Depuis quelque temps, elle recommençait à être heureuse ; son courage revenait petit à petit et sa tranquille humeur. « Tu es là-bas pour longtemps » disait la mère. Pour longtemps ! mais elle y était pour toujours !

— Jo ! allons, viens mon petit !

L’enfant, à une croisée de sentier, s’était arrêté et se dressait contre un échalier.

— Nêne, regarde !

Madeleine, s’approchant, aperçut une fille en larmes qui venait très vite.
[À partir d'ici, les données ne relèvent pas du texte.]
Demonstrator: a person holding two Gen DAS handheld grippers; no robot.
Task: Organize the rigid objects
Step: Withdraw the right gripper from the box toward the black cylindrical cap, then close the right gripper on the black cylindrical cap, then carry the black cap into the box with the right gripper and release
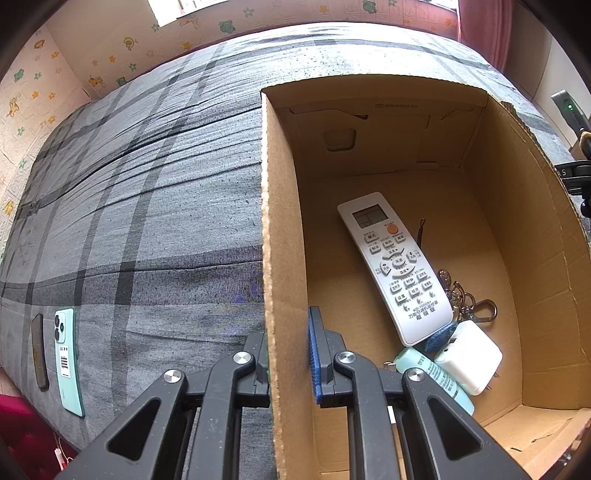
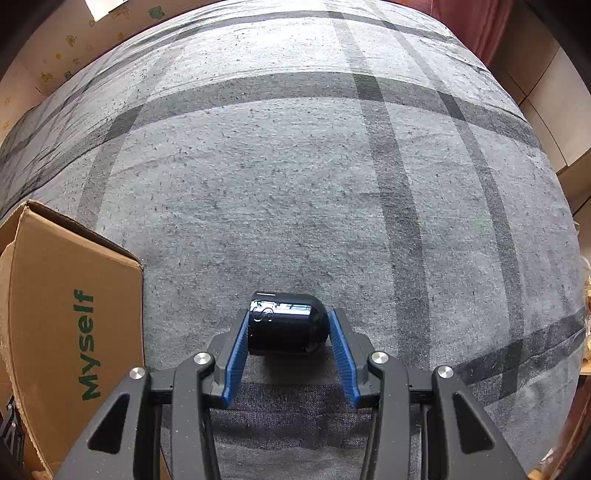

Elle reconnut Tiennette et n’eut pas le temps de s’étonner : la petite franchit l’échalier et, tout de suite, se mit à dire, en grand trouble :

— Tu sais, je m’en viens chez nous !… Il y a assez longtemps que cela dure… Je ne suis pas voleuse… le reste, passe encore, mais pas cela !… Je ne retournerai pas là-bas… L’an passé, j’y étais bien ; maintenant je ne sais pas ce qu’ils ont…

Madeleine lui prit les mains, l’attira vers le fossé.

— Qu’est-ce qu’il y a… allons raconte moi…

— Je ne suis pas une voleuse, criait la petite… Je ne veux pas qu’on ait l’air de le croire ! Et puis sur ma conduite il n’y a rien à redire !…

— Apaise-toi !… viens t’asseoir ici.